— Exercise prompt —
Which lines of the data hold the word "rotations"? Copy all of them.

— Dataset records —
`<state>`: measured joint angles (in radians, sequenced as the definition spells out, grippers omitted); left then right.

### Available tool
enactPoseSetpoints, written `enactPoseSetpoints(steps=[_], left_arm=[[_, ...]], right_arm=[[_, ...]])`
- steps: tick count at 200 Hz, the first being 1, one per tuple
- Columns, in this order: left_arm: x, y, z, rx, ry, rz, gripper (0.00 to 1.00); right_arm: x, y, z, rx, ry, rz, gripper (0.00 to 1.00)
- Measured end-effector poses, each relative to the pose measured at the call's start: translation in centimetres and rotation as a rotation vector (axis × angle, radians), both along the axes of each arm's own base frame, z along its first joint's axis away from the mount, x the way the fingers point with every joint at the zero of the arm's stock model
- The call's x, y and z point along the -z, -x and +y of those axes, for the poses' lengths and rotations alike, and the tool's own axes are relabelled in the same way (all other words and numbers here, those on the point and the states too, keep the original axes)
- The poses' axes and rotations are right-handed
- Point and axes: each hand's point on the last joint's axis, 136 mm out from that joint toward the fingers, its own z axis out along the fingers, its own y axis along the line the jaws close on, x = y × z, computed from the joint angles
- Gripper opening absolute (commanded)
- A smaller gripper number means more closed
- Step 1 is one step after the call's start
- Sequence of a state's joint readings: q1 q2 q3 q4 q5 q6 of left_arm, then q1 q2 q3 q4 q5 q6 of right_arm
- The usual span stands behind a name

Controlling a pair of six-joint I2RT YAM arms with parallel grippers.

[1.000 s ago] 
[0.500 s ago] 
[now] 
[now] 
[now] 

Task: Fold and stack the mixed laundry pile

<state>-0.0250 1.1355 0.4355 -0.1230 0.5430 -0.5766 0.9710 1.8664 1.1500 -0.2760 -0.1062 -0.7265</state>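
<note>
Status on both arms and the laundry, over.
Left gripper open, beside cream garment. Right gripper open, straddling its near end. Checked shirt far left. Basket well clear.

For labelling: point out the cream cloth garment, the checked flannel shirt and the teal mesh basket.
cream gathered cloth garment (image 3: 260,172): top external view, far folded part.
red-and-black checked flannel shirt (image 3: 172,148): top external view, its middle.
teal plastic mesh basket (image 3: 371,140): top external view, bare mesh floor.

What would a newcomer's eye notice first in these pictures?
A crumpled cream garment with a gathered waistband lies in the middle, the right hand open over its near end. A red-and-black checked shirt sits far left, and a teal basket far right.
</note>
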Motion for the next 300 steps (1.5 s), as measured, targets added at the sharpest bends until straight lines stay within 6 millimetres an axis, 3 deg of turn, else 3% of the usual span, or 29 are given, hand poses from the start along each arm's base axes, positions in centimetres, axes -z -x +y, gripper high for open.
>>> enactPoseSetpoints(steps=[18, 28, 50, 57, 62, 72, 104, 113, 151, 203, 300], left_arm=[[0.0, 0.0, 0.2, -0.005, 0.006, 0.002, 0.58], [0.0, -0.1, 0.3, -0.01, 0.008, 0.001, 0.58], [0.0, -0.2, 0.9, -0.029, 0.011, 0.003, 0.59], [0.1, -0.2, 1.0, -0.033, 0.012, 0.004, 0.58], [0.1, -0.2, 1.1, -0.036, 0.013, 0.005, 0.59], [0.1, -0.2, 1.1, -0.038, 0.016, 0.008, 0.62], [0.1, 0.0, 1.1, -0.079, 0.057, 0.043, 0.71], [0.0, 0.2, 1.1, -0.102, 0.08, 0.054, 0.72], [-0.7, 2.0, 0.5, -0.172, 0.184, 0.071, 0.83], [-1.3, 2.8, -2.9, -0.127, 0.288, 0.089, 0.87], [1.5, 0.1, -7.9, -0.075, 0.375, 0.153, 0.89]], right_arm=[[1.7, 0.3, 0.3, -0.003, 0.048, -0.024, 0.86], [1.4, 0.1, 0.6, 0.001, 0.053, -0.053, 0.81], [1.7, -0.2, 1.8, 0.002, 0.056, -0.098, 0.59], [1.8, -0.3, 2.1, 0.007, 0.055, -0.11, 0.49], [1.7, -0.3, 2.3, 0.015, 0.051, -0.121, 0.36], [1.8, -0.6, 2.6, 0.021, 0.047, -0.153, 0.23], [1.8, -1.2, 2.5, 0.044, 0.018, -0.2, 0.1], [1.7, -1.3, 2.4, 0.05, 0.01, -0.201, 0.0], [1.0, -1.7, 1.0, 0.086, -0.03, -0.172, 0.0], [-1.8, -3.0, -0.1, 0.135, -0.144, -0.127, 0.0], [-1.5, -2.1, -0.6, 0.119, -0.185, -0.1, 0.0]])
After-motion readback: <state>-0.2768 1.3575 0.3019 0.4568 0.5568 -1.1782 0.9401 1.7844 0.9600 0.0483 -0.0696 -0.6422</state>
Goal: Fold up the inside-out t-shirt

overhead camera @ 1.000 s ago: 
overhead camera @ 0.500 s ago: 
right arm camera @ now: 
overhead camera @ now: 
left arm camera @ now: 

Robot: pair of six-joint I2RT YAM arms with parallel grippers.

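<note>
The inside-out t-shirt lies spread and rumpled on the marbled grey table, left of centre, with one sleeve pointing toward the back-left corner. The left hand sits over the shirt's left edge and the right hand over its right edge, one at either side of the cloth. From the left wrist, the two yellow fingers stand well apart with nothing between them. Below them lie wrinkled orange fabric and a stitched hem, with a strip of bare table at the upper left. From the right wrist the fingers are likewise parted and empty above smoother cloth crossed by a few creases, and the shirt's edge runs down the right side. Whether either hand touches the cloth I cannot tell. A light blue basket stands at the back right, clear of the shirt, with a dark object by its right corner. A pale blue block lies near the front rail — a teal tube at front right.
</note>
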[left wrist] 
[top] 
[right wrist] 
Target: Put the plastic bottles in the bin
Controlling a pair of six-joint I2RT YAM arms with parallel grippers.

— Task result —
- The call's x, y and z point along the -z, -x and +y of those axes, for the poses' lengths and rotations alike, and the tool's own axes are relabelled in the same way (all other words and numbers here, those on the point and the states too, keep the original axes)
- The poses' axes and rotations are right-handed

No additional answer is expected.